Rating: 3½ stars (out of 4)
The Departed (2006): Dir. Martin Scorsese. Written by William Monahan. Based upon the film Mou gaan dou written by Alan Mak and Felix Chong. Starring: Leonardo DiCaprio, Matt Damon, Jack Nicholson, Martin Sheen, and Mark Wahlberg. Rated R for strong brutal violence, pervasive language, some strong sexual content and drug material. Running time: 151 minutes.
Amazingly, one of America’s greatest filmmakers had never won an Academy Award prior to 2006. Many speculate the Academy was attempting to make up for past misdeeds. Yet the film holds up in its own right, boasting a rogue’s gallery of Hollywood heavyweights, and starring the director’s much-imitated, never-replicated style.
Set in Boston, the film parallels the lives of two men: a State Trooper who infiltrates the Irish Mob, and a mobster who infiltrates the State Police. As the two men seek to uncover secrets, they soon become aware of each other’s presence, and a cat-and-mouse game ensues.
Despite a new setting, Scorsese directs with a fury that impresses on a superficial level, while accentuating character details and condensing exposition. Scorsese’s longtime editor Thelma Schoonmaker always keeps thing interesting by cutting when we least expect it, and in turn, heightening the drama. Scorsese has long avoided conventional plots in his film, but here we see how he masterfully ratchets up and then maintains suspense–even a cell phone conversation bristles with stakes of life and death.
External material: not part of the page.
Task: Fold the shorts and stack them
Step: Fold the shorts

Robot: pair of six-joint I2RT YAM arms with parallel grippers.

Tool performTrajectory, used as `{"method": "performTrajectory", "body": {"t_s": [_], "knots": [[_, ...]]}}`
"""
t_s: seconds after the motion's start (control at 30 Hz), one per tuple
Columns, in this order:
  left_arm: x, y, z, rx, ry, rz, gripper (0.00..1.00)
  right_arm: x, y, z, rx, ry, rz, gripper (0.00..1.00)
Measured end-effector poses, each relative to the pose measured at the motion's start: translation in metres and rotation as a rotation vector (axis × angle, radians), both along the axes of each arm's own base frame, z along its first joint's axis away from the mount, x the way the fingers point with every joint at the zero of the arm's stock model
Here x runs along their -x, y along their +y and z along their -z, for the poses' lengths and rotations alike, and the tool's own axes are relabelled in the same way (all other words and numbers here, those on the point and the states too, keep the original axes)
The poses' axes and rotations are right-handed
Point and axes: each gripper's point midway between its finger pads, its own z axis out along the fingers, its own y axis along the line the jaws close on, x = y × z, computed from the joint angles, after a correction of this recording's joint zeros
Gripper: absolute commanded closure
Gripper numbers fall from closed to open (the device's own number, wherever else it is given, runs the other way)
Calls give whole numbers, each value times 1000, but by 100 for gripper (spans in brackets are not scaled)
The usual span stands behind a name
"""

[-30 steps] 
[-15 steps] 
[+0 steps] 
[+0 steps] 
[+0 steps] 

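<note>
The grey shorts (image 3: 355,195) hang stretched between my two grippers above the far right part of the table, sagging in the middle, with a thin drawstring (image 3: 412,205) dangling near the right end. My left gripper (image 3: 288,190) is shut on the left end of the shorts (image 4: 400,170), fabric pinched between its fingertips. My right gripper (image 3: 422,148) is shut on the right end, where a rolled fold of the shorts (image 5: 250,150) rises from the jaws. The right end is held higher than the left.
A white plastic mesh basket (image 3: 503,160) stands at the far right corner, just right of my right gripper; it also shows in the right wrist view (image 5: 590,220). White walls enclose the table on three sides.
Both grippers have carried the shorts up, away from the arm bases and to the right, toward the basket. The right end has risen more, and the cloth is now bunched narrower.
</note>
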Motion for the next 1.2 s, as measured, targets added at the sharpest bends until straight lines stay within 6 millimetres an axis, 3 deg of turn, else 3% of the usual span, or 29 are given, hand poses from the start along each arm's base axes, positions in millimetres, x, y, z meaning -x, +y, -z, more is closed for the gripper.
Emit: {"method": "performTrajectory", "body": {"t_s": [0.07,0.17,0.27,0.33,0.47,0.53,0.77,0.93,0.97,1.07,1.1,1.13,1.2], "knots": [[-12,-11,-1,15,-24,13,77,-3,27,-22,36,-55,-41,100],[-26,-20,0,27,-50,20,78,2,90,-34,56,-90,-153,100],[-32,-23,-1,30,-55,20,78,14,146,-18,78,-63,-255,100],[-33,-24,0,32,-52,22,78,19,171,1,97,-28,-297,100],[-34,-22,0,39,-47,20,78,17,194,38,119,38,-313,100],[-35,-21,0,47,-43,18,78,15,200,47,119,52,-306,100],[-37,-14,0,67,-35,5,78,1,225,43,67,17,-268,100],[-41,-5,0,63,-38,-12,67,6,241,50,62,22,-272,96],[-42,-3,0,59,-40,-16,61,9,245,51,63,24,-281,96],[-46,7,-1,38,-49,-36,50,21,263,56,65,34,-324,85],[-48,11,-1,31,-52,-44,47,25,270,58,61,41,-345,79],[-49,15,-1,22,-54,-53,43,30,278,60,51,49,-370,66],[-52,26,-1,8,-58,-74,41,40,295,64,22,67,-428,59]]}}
While not as tangible as New York necessarily, the new setting feels authentic thanks to a dynamite cast. Some folks play to the cheap seats (namely Jack Nicholson as mob boss Frank Costello), but Leonardo DiCaprio and Matt Damon play wonderfully convincing foils. Despite all the technical jargon (microprocessors, special investigation units), Scorsese and screenwriter William Monahan remain focused on questions of identity, as the characters discover that good and evil exist on both sides of the law. Dialogue takes on darker meaning as we begin to question where the charades end and honest intentions begin.
The film perhaps stretches itself thin (perhaps due to being a remake) but it’s always entertaining, even as it lacks the emotional heft of past Scorsese efforts. But it’s a wonderful reminder that the Academy doesn’t have to settle for lackluster prestige pictures.